The bottom line is, don't worry, it's not a big deal, and it's been fixed
in the CVS since 2002/07/25 11:59:54 UTC, and imc_ithaca, imc_rochester,
imc_rosario, and imc_cfl have all had patches manually applied to the same
effect.
Summary:
All versions of freeform checked out before 2002/07/25 11:59:54 UTC
(specifically, including funct.py v1.5 or lower according to CVS version
numbering) are vulnerable to the following problem. Upgrading should be a
high priority for all affected installations.
Description:
If there is any other error connecting to the database (transient net
problems, overloaded server, etc.). The cgi traceback will include
something like:  Error at line 27 (plus or minus, depending on the revision of 
the code):
  return MySQLdb.connect('sqlmachine','sql_user','password','sql_imc_db')

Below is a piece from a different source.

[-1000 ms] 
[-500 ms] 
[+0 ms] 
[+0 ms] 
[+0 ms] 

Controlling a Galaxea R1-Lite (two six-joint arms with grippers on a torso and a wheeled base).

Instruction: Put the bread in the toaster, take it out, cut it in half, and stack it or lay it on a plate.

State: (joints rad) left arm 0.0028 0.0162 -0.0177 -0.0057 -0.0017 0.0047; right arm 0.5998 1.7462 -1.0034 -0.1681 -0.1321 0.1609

That is, the sql username and password will be output cleartext to anyone
connecting to the server at while the sql error persists.
Since version 1.5 of funct.py, conf.py.sample has been included for ease
of administration, instead of dummy username/password/sqldbhost/sqldbtable
pairs in the code. That is, now if the sql server is down, the error
message is more benign:  Error at line 27 (plus or minus, depending on the 
revision of the code):
  return MySQLdb.connect(sqlmachine,sql_user,password,sql_imc_db)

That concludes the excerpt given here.